Cocteau loved film for its ability to break up time, a property he extended in La Belle by using George Auric’s score in an edited counterpoint with the filmed image. He’d already tried disconnecting score from image, to create what he called “accidental synchronization,” in Le Sang d’un Poète.) For Le Jeune Homme et la Mort he wanted an even more drastic rupture. The ballet was rehearsed to jazz piano and other classical music; the dancers devised their own counts for the movement. At the dress rehearsal Cocteau introduced J.S. Bach’s Passacaglia in C Minor, which became the final accompaniment. Setting the modern-day Dance of Death to the tune of a Baroque masterpiece added a layer of sensationalism to Le Jeune Homme‘s reputation.
The ballet was a shocker at the time, not only because of the musical misalliance. The theme—an artist’s fevered progression from creative impasse to suicide—resembles that of Le Sang d’un Poète, but instead of the distancing effect of period costumes and cinematic fantasy, both the young man and his visitor are in modern dress; they behave almost like dramatic actors. He sprawls on his bed, crushes out a cigarette with his foot, checks his watch over and over. A film noir hero waiting for a woman who’s late. But when she arrives, she teases him with a series of come-ons and rebuffs, and then, having roused him to a frenzy of desire, she shows him a noose hanging from the rafters and runs out of the room. The artist has no choice but to seize it. The breakaway set turns the attic room into a neon-lit Parisian skyscape and the woman returns wearing long red gloves and a skull mask, to lead the young man away over the rooftops.
With its lurid sexuality, its pedestrian movement threaded with ballet steps, the work turned out to be an icon of danced existentialism and a theatrical hit that served generations of great male ballet stars. It’s been filmed with its original dancers, Jean Babilée and Nathalie Philippart, and with Rudolf Nureyev, Patrick Dupond, and Mikhail Baryshnikov. Petit abridged the 16-minute ballet to half its length for Baryshnikov as the opening scene of the Hollywood film White Nights. The complete ballet has now become one of several additions to the ballet DVD library by the Paris Opéra Ballet that are being distributed here by Naxos. Recorded in a 2005 Paris performance with étoile dancers Nicolas Le Riche and Marie-Agnès Gillot, the ballet is paired with Roland Petit’s Carmen, also starring Le Riche, and the disc includes interviews in French with the choreographer, the dancers, and Paris Opéra director Brigitte Lefèvre. Nureyev’s benchmark film, with Zizi Jeanmaire as Death, was made in 1968 for French television. Released in 16 mm., it’s widely known and gives a fine account of the sharply contrasting performances—Nureyev’s feverish young man and the enigmatic, alluring Jeanmaire. Pursuing this essay, I was sure I’d seen a film of the original cast long ago and I wanted to compare interpretations. A search in the Lincoln Center Library’s Dance Collection turned up only clips from it on various documentaries. But these few moments of black and white footage showed me why Jean Babilée’s performance was extraordinary.

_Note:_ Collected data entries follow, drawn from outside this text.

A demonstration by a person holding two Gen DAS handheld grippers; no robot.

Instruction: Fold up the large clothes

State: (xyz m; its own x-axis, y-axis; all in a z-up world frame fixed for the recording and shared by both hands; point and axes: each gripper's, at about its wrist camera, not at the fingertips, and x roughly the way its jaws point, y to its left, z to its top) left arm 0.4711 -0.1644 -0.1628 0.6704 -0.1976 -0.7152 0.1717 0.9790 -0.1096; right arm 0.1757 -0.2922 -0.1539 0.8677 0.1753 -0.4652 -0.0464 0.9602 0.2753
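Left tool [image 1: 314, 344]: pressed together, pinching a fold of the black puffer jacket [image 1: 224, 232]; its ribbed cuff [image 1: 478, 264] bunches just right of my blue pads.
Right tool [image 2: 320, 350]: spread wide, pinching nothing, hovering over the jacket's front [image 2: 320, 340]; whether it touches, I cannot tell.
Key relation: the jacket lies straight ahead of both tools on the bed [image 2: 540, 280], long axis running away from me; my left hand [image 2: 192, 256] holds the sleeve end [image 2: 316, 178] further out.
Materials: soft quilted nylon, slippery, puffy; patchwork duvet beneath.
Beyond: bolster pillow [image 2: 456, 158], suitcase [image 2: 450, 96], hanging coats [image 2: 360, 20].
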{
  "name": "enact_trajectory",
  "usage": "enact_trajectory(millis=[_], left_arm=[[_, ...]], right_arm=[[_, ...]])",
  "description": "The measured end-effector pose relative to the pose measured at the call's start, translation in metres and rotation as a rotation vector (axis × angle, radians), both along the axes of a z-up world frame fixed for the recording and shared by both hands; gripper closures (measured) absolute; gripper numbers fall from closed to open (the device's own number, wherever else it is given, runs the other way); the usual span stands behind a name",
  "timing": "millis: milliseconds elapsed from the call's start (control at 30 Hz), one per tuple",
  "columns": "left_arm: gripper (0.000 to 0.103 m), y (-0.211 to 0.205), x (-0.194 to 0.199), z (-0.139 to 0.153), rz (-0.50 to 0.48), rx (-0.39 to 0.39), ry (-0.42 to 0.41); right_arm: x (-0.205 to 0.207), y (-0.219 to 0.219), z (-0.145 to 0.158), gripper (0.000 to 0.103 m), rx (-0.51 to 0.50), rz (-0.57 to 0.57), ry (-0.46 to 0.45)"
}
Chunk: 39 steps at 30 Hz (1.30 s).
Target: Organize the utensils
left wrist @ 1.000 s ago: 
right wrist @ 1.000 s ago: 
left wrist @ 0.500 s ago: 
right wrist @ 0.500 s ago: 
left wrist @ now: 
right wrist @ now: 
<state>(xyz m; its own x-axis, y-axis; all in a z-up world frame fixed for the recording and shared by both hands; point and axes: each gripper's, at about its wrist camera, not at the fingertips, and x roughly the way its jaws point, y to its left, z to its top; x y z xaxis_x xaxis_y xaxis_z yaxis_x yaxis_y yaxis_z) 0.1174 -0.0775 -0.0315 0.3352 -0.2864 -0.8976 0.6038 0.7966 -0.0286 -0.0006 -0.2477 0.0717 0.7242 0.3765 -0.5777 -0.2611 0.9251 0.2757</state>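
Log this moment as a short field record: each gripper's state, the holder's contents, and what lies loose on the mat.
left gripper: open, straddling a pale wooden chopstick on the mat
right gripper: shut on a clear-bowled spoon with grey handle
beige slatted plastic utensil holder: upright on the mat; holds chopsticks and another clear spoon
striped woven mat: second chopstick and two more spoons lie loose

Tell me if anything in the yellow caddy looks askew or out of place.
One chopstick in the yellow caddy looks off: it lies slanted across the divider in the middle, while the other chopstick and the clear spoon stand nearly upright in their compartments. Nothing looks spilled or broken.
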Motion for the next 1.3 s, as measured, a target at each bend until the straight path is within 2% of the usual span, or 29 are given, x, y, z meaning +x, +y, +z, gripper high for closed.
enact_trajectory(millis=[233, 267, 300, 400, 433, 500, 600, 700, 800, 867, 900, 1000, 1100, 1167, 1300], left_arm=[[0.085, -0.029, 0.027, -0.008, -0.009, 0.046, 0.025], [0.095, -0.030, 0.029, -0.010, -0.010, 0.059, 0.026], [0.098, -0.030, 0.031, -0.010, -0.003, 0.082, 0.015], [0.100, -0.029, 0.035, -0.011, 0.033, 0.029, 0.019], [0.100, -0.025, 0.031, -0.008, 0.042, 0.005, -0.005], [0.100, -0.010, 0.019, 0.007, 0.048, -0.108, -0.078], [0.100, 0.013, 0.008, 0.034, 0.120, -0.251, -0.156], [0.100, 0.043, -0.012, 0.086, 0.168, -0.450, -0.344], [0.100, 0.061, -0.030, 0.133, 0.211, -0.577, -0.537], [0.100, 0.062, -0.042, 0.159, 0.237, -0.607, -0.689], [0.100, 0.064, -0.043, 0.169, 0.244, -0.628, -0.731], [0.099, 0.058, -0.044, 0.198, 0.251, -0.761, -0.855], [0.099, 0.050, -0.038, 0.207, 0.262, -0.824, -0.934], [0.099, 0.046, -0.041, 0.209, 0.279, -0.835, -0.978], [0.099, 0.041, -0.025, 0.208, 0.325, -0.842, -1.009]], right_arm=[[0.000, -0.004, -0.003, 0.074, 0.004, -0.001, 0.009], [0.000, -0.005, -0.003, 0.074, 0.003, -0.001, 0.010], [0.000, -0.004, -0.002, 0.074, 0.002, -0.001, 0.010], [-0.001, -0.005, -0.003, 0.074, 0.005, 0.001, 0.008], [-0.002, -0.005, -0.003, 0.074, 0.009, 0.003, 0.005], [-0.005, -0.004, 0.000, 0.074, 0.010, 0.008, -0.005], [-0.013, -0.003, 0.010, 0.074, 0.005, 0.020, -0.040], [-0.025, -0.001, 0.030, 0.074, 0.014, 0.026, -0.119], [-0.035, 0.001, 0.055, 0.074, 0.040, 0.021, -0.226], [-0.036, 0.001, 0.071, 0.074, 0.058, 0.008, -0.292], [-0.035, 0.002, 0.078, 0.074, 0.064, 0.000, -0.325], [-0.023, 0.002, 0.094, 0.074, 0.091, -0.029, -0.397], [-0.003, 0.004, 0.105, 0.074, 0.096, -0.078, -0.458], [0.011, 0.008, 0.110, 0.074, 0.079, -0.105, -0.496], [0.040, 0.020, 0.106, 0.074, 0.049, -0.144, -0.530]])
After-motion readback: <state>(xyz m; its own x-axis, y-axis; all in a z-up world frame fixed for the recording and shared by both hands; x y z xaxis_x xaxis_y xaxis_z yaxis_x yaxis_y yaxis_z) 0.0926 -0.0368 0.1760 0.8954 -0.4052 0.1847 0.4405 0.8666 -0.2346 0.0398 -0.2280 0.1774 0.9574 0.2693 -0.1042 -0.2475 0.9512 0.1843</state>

All the other dancers in the role of the young man that I’ve seen, live and on screen, have made much of the technical possibilities of the role. Nicolas Le Riche rips off soaring brisés, double assemblés, barrel jumps, multiple tours en l’air, strings of perfect pirouettes where he negotiates transitionless switches from one leg to the other. From these ballet feats he slips effortlessly into slow Graham shoulder falls and furious acrobatics with the furniture. Le Riche exemplifies the superb technical level of today’s Paris Opéra dancers. Gillot displays fabulous extensions and wraps herself around her victim in what’s mainly a nondance role.
But those snatches of Jean Babilée recalled a naturalism that was very much a part of both the ballet and modern dance aesthetic after the war. No one dances like this now, but we see it in films of French, English, and American dancers from the 1940s and ’50s. Babilée moves like an ordinary man—weighty, self-absorbed, impulsive—not like a dancer playing an ordinary man. His spins and leaps and slow, slow falls arise as if spontaneously out of the young man’s mundane dilemma. What starts like a recognizable situation turns sinister, then incredible. I think Cocteau must have intended this insidious transformation. No one we know of since has pulled it off. The dancerly displays and pretend realism of all the ballet’s later interpreters seem expected, banal. “Morbid beauty and unhealthy fascination,” wrote one of the ballet’s first critics. Cocteau would probably have approved that reaction.
A note on sources:
The literature and filmography of Cocteau are vast. I’ve only touched on his work here. Besides the newly released films discussed, Nicolas Le Riche takes the celebrated role of the tennis player, created by Anton Dolin, in Le Train Bleu, on another recently released Paris Opéra/Cocteau revival, with Massine’s Tricorne, on a disc entitled Picasso and Dance, distributed by Kultur.
Anyone interested in the subject should consult two dance-specific biographies, both published in 1986: “Jean Cocteau and the Dance,” by Erik Aschengreen, translated by Patricia McAndrew and Per Avsum (Copenhagen: Gyldendal)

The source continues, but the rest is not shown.